Au demeurant, est-il vraiment besoin de trois dimensions quand il suffit d'une seule : l'humaine ? Cette comédie, que plus d'un voit déjà couler Titanic, dût-elle beaucoup à ses protagonistes noir et blanc, le couple que forment ces derniers — vivant oxymore ! — est, lui, haut en couleur. Celui-ci fait partie de ces privilégiés que l'on appelait jadis les ci-devant, celui-là s'est surtout fait botter le derrière. Si l'un raffole de la grande musique, on se représenterait plutôt l'autre occupé à torturer d'improbables accords sur des grattes ciel. Le premier a les pieds cloués au sol, mais il a encore toute sa tête ; le second ne demande qu'à la perdre pour une partie de jambes en l'air ! Pouvait-on concevoir duo plus ébouriffant ?

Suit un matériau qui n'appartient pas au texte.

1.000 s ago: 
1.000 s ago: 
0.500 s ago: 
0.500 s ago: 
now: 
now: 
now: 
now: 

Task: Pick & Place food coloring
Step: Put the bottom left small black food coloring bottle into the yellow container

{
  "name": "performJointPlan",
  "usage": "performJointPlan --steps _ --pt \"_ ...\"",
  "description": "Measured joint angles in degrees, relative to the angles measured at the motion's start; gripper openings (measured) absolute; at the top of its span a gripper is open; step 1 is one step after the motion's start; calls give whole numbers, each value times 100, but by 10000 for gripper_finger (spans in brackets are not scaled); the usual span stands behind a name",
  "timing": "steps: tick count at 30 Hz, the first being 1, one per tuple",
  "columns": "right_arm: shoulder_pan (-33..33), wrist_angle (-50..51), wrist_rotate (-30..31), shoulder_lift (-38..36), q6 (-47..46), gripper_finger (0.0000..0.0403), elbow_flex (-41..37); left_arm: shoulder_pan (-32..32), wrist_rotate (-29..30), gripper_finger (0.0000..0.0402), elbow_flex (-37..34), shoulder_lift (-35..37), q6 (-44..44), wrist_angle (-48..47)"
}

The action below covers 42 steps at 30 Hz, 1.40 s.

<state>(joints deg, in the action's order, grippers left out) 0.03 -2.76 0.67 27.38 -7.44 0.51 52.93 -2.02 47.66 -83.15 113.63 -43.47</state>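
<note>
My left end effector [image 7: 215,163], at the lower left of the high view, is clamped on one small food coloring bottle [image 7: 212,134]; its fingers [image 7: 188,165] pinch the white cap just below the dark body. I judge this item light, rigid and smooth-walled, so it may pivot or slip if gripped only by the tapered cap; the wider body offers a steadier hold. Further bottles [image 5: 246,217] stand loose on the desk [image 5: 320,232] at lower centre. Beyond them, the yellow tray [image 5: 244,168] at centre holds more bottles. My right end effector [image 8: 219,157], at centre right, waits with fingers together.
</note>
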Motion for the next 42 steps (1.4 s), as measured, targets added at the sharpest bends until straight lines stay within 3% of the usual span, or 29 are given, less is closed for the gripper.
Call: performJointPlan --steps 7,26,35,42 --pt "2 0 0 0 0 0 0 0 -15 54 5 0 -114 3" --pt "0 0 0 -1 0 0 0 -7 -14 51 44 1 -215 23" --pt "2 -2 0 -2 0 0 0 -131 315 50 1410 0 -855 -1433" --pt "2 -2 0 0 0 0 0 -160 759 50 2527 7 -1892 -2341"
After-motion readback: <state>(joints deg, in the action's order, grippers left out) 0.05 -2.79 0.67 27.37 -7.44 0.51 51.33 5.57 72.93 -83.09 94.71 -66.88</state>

Certes, aura beau jeu de se dire en manque quiconque confesse une addiction... au(x) dictionnaire(s) ! L'éminent aréopage qui peuple cet athénée eût sans doute aimé que la paralysie du héros fût due, non à un banal accident de parapente, mais à une affection de la moelle épinière, sclérose en plaques ou syringomyélie ; qu'on lui dît précisément de quoi était fait — kétamine ou psilocybine — le joint que nos deux zèbres, un soir de ribote, se sont à l'envi refilé : qu'on lui rappelât qui était l'auteur — Weber ou Meyerbeer — de cet opéra dont, à la barbe de l'auditoire outré, ils se sont ri et moqués. Mais à quoi bon s'ingénier à peaufiner la culture de telles gens, réputés sinon intouchables, du moins incollables ?
TESTS
Juniors et seniors écriront sans se tromper ces adjectifs qui riment avec intouchable :
- carrossable, conjugable, exécrable, impressionnable, innommable, irrattrapable, raccommodable (fin pour les juniors) ;
- critiquable, distinguable, inénarrable, immettable, irrigable, nobélisable, praticable (fin pour les seniors amateurs).
Les professionnels y ajouteront, pour que l'oxymore se sente moins seul, ces quelques figures de rhétorique et préciseront combien d'entre elles sont du genre masculin :
hyperbate, métonymie, hypallage, prolepse, hypotypose, synecdoque, hendiadyin (seul ce dernier est masculin).